The Intelligent Operations Center 1.5 (IOC) provides a set of features known as the Semantic Model Services. Actually this set of services is provided through the integration of the IBM Integrated Information Core (IIC) which is embedded into the IOC. Knowing this is important because the Integrated Information Core is a powerful set of components that can be used to model and provide a real time view of very complex systems. Before we get too far into the weeds, let’s talk for a minute about this idea of a semantic model. This is something I have struggled with for almost two years, both conceptually and in trying to ensure the right use cases are applied. Now that I have built a couple of real world models, it is time to rationalize my thought process.

Smarter Planet in Action

In general terms a model is simply a representation of an environment or system. Often we think of a model as something that is graphic in nature, as with software modeling using something like UML, or an architect with the design of a building. But in this case often we are going the opposite direction and taking physical systems and distilling them down to a few simple key words and phrases of text. The goal is to identify some component, often spoken of as a piece of physical infrastructure, but it could be a person, place, or thing, and then uniquely identify that item within the context of everything else in the system. For example taking the following example from the Intelligent Water 1.5 Infocenter, you can see that a physical meter located on some property can be defined within a simple XML structure. In this case we are building an instantiated model that represents real world assets and infrastructure.

  Water Usage Meter 1
  Water Usage Meter 1

We can continue to build this model and attach (relate) locations and measurement values to each of the assets, building a full representation of the environment we are trying model. Just to be clear, pureists will note that a semantic model is much more then just XML, however it is easier to consume at the beginning if we think of it this way.

Why not a Relational Data Model

One of the key differences between a relational data model and a semantic model is adding meaning (semantics) to the data. The semantic model follows a predefined ontology that structures data and relationships in a meaningful way. This can provide a similar context across all the data in the model while still maintaining uniqueness of character for individual assets and data sources. For a simple set of infrastructure or entities this may not be a problem. A programmer with decent database skills can design a relational model that holds all the relevant information from a small system that is being managed. However start to expand that system to include other systems, other vendors, and different protocols, and the relational model will quickly become unwieldy. As organizations or environments grow they often do so haphazardly.
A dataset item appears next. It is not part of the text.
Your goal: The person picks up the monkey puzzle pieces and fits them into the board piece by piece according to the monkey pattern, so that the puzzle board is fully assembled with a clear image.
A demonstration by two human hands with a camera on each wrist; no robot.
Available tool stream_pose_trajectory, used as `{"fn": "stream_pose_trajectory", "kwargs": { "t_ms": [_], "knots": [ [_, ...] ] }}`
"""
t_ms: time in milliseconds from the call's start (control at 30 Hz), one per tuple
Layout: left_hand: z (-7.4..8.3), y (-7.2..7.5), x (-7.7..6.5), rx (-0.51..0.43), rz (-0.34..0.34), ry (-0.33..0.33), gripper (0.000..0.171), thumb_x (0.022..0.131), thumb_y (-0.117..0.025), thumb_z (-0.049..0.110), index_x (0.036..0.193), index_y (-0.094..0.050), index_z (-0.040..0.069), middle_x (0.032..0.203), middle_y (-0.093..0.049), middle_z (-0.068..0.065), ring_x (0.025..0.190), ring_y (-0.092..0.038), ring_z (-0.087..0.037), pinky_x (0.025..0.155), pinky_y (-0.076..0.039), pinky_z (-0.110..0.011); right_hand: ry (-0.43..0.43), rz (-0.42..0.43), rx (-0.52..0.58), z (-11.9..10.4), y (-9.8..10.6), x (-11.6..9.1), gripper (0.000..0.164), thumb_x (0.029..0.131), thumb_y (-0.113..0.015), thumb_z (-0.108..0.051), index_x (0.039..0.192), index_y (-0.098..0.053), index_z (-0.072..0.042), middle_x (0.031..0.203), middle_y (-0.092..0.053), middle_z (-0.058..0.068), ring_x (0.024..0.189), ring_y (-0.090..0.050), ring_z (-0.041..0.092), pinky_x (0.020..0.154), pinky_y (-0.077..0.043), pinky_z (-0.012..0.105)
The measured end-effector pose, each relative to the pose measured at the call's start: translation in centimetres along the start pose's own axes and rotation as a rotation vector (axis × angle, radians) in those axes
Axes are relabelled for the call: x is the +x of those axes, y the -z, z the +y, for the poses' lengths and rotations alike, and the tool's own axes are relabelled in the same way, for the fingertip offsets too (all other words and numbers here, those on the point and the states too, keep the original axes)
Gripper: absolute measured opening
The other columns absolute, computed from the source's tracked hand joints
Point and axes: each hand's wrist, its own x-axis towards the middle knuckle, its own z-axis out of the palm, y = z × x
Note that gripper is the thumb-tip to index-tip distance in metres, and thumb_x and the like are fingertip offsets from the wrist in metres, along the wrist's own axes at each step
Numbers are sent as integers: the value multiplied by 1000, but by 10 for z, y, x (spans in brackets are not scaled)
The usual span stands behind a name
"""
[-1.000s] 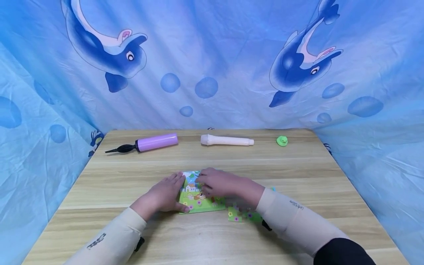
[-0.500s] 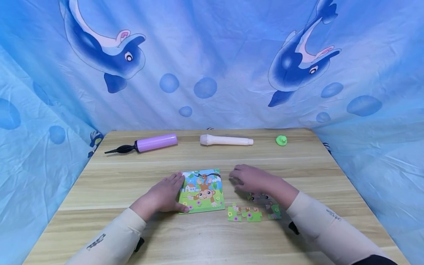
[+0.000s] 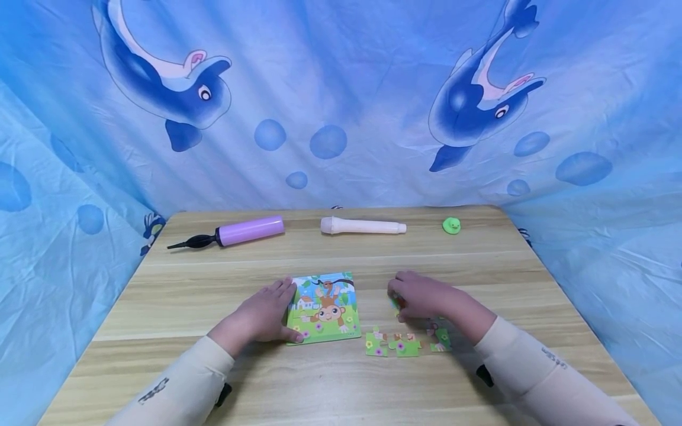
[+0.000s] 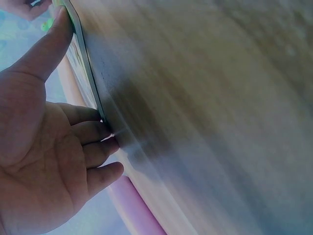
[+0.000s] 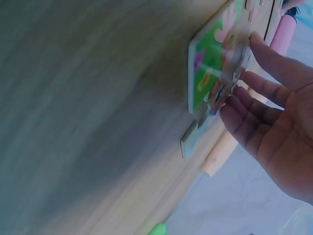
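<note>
My left hand (image 3: 263, 313) rests at the left edge of a square jigsaw puzzle (image 3: 326, 307) with a monkey picture. In the left wrist view, the thumb (image 4: 58, 29) lies at one corner and the fingertips touch the edge. To the right, my right hand (image 3: 423, 296) reaches down over loose puzzle pieces (image 3: 407, 346). Its fingers bend slightly at the pieces (image 5: 208, 68) in the right wrist view, with no clear grip. A colourful piece (image 3: 395, 303) shows partly beneath those fingers; the palm and forearm hide others.
Along the back of the wooden table (image 3: 319, 390) lie a purple hand pump (image 3: 250, 231), a white microphone-shaped stick (image 3: 362, 226) and a small green duck (image 3: 452, 225). A blue dolphin-printed curtain (image 3: 330, 89) encloses the back and sides.
My right hand has moved off the monkey puzzle to the right, onto the loose pieces, uncovering the picture. The left hand has stayed at the puzzle's left edge.
</note>
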Motion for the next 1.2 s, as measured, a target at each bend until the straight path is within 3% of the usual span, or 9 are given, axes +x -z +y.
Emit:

This means that sometimes there is no consistency between equipment used within the system. Even more complex are systems that span large geographical areas or multiple production units, such as mining, chemical and petroleum, and water distribution systems. With a well-defined ontology however, additional and more complex systems can be added into the semantic model in a very consistent way.

Another core difference between relational and semantic models is the way the data is stored. Relational models are well understood with tables and keys reference other tables. Semantic models within the IOC are stored as a series of triples which allow for disparate types of data to be stored and managed in a more structured way. Queries can be formulated across the entire system regardless of type or location helping with: understanding potentially thousands entities and, understanding the relationships between these entities.

Getting Started with Semantic Models for the IOC

This topic can easily become overwhelming, especially when trying to understand it in the context of a smarter cities or industry solutions engagements, where lots of other things are going on.  Your best bet is to focus on understanding the infrastructure you are trying to model and breaking it down into simple terms that focus on the following:

  • Asset or Equipment → Name, Location, Type
  • Measurement → Measurement-Value
  • Measurement → Measurement-Value

Starting by trying to understand the ontology, or ontologies in general, will probably end in frustration.  The initial ontology is already in place within Intelligent Water 1.5 as a best practice, so focusing on the specifics of building an implementation model is an easier goal to achieve.  After you have built a model or two your understanding of the ontology will begin to deepen and more value will become apparent in the use of semantic models. We are just scratching the surface here in trying to understand how and why  semantic models can be useful in your smarter cities implementation.